**ASSIGNMENT:**
Produce again, without any change, the lines running from the one with "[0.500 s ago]" through the final line of the data below, and only those.
(AVAILABLE DATA begins)
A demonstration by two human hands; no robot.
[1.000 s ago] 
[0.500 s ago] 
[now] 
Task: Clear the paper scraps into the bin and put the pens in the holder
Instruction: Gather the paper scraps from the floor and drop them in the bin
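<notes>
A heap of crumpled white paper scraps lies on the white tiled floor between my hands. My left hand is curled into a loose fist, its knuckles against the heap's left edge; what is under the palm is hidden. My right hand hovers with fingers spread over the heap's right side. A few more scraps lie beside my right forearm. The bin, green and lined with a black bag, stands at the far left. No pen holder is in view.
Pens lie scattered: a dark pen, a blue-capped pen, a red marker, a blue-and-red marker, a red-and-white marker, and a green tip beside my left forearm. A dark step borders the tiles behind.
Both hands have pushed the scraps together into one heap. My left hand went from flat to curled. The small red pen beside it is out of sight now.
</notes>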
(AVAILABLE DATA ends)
**WORKED SOLUTION:**
[0.500 s ago] 
[now] 
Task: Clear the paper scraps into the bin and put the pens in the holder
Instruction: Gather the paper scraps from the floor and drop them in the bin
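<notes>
A heap of crumpled white paper scraps lies on the white tiled floor between my hands. My left hand is curled into a loose fist, its knuckles against the heap's left edge; what is under the palm is hidden. My right hand hovers with fingers spread over the heap's right side. A few more scraps lie beside my right forearm. The bin, green and lined with a black bag, stands at the far left. No pen holder is in view.
Pens lie scattered: a dark pen, a blue-capped pen, a red marker, a blue-and-red marker, a red-and-white marker, and a green tip beside my left forearm. A dark step borders the tiles behind.
Both hands have pushed the scraps together into one heap. My left hand went from flat to curled. The small red pen beside it is out of sight now.
</notes>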

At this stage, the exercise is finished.